**Exercise aim**
Would you repeat the listing exactly but omit every picture?

**Material provided**
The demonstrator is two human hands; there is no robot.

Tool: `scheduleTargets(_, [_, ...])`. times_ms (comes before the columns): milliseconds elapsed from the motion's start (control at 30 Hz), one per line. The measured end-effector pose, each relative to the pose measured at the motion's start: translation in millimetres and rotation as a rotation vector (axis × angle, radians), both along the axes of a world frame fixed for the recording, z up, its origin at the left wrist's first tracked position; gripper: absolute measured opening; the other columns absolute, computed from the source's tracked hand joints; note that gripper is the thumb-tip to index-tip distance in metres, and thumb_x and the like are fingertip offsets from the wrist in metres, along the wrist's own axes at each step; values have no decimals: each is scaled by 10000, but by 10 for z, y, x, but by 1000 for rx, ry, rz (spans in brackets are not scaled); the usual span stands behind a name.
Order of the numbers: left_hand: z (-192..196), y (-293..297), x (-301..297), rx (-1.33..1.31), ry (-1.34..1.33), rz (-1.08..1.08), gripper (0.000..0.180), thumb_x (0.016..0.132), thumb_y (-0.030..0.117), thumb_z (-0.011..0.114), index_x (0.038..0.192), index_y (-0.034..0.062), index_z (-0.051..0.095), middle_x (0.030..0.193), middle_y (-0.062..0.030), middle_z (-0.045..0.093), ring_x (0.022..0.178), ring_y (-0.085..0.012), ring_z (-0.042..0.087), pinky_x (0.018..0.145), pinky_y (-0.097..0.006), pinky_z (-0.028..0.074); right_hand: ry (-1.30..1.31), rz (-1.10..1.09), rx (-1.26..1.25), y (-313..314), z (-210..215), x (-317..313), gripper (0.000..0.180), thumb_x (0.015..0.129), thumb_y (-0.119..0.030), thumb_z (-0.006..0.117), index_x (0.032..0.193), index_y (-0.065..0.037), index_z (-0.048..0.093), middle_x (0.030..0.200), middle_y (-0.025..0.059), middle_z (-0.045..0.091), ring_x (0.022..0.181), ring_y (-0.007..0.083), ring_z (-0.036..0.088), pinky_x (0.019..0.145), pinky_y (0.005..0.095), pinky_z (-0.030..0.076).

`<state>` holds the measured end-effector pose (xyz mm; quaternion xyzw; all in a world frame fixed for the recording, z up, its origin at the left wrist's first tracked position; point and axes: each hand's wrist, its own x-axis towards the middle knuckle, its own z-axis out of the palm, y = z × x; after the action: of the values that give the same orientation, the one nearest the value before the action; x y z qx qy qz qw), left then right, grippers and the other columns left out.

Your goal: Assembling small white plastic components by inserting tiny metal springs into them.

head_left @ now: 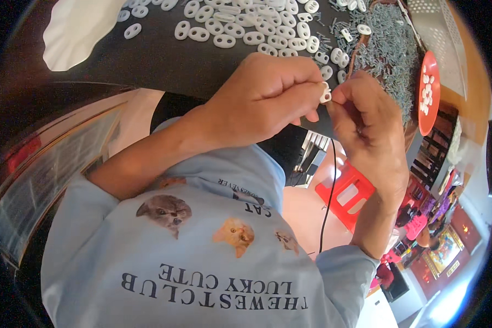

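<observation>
- Left hand (262, 98): fingers curled, thumb and fingertips pinched tight on a small white plastic piece (326, 96), just off the near edge of the dark table (164, 60).
- Right hand (366, 126): thumb and forefinger pressed together against the same white piece from the opposite side. Both hands meet at it, fingertips touching.
- The piece is mostly hidden by the fingers; only a small white bit shows between the hands. Exact shape can't be told.
- Loose white oval links (246, 27), two holes each, spread over the table on the far side of the hands, some overlapping.
- Pile of small grey screws (388, 44) on the table to the right of the links, beyond the right hand. A few white links sit at its edge.
- Red round dish (429, 93) at the table's right edge, beside the screw pile, holding a few small white parts.
- White plastic bag (76, 27) at the table's far left.
- Thin black cord (329, 191) hangs down below the hands, past the table edge.
- Red plastic stool (347, 191) on the floor below the table, under the right hand.
</observation>
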<state>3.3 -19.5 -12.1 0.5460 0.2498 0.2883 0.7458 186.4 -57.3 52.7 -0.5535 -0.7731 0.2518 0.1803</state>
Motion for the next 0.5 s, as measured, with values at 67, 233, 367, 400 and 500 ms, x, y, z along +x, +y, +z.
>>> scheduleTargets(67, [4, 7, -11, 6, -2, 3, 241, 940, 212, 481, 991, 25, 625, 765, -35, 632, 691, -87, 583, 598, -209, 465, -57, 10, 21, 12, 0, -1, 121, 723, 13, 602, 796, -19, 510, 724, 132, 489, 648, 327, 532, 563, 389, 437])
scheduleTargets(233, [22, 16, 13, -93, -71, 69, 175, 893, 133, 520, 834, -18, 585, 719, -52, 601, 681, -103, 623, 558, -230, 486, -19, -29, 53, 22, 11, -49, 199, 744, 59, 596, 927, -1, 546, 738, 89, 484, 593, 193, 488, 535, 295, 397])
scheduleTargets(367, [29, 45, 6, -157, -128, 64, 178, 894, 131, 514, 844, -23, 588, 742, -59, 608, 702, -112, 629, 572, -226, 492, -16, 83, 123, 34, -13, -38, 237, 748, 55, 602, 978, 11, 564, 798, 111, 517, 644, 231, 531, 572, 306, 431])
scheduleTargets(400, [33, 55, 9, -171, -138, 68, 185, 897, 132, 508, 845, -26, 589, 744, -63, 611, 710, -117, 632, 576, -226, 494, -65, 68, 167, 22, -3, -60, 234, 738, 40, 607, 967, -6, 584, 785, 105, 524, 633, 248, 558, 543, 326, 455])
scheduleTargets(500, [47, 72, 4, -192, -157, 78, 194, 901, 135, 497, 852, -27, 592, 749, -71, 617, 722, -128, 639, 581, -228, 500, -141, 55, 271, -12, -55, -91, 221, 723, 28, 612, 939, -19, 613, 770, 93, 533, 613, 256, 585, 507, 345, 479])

**Final answer**
The demonstrator is two human hands; there is no robot.

Tool: `scheduleTargets(_, [_, ...])`. times_ms (comes before the columns): milliseconds elapsed from the motion's start (control at 30 Hz), one per line. The measured end-effector pose, each relative to the pose measured at the motion's start: translation in millimetres and rotation as a rotation vector (axis × angle, radians), both along the axes of a world frame fixed for the recording, z up, its origin at the left wrist's first tracked position; gripper: absolute measured opening; the other columns absolute, computed from the source's tracked hand joints; note that gripper is the thumb-tip to index-tip distance in metres, and thumb_x and the like are fingertip offsets from the wrist in metres, along the wrist's own axes at each step; values have no decimals: each is scaled by 10000, but by 10 for z, y, x, but by 1000 for rx, ry, rz (spans in brackets are not scaled); the usual span stands behind a name.
Order of the numbers: left_hand: z (-192..196), y (-293..297), x (-301..297), rx (-1.33..1.31), ry (-1.34..1.33), rz (-1.08..1.08), gripper (0.000..0.180), thumb_x (0.016..0.132), thumb_y (-0.030..0.117), thumb_z (-0.011..0.114), index_x (0.038..0.192), index_y (-0.034..0.062), index_z (-0.051..0.095), middle_x (0.030..0.193), middle_y (-0.062..0.030), middle_z (-0.045..0.093), ring_x (0.022..0.178), ring_y (-0.085..0.012), ring_z (-0.042..0.087), pinky_x (0.018..0.145), pinky_y (-0.097..0.006), pinky_z (-0.028..0.074); right_hand: ry (-1.30..1.31), rz (-1.10..1.09), rx (-1.26..1.25), y (-313..314), z (-210..215), x (-317..313), gripper (0.000..0.180), thumb_x (0.015..0.129), thumb_y (-0.119..0.030), thumb_z (-0.006..0.117), index_x (0.032..0.193), index_y (-0.065..0.037), index_z (-0.048..0.093), middle_x (0.030..0.200), middle_y (-0.025..0.059), middle_z (-0.045..0.091), ring_x (0.022..0.181), ring_y (-0.007..0.083), ring_z (-0.036..0.088), pinky_x (0.019..0.145), pinky_y (0.005..0.095), pinky_z (-0.030..0.076).

`<state>` holds the measured end-effector pose (xyz mm; quaternion xyzw; all in a world frame fixed for the recording, z up, its origin at the left wrist's first tracked position; point and axes: each hand's wrist, its own x-axis towards the middle knuckle, its own z-axis out of the palm, y = z × x; after the action: of the values that give the same orientation, the one nearest the value before the action; x y z qx qy qz qw), left then right, grippers and the other columns left out.

Your goal: Assembling small white plastic components by inserting tiny metal springs into them.

head_left @ now: 

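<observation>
- Left hand (262, 98): fingers curled, thumb and fingertips pinched tight on a small white plastic piece (326, 96), just off the near edge of the dark table (164, 60).
- Right hand (366, 126): thumb and forefinger pressed together against the same white piece from the opposite side. Both hands meet at it, fingertips touching.
- The piece is mostly hidden by the fingers; only a small white bit shows between the hands. Exact shape can't be told.
- Loose white oval links (246, 27), two holes each, spread over the table on the far side of the hands, some overlapping.
- Pile of small grey screws (388, 44) on the table to the right of the links, beyond the right hand. A few white links sit at its edge.
- Red round dish (429, 93) at the table's right edge, beside the screw pile, holding a few small white parts.
- White plastic bag (76, 27) at the table's far left.
- Thin black cord (329, 191) hangs down below the hands, past the table edge.
- Red plastic stool (347, 191) on the floor below the table, under the right hand.
</observation>
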<state>3.3 -19.5 -12.1 0.5460 0.2498 0.2883 0.7458 186.4 -57.3 52.7 -0.5535 -0.7731 0.2518 0.1803</state>
Motion for the next 0.5 s, as measured, with values at 67, 233, 367, 400 and 500 ms, x, y, z along +x, +y, +z.
>>> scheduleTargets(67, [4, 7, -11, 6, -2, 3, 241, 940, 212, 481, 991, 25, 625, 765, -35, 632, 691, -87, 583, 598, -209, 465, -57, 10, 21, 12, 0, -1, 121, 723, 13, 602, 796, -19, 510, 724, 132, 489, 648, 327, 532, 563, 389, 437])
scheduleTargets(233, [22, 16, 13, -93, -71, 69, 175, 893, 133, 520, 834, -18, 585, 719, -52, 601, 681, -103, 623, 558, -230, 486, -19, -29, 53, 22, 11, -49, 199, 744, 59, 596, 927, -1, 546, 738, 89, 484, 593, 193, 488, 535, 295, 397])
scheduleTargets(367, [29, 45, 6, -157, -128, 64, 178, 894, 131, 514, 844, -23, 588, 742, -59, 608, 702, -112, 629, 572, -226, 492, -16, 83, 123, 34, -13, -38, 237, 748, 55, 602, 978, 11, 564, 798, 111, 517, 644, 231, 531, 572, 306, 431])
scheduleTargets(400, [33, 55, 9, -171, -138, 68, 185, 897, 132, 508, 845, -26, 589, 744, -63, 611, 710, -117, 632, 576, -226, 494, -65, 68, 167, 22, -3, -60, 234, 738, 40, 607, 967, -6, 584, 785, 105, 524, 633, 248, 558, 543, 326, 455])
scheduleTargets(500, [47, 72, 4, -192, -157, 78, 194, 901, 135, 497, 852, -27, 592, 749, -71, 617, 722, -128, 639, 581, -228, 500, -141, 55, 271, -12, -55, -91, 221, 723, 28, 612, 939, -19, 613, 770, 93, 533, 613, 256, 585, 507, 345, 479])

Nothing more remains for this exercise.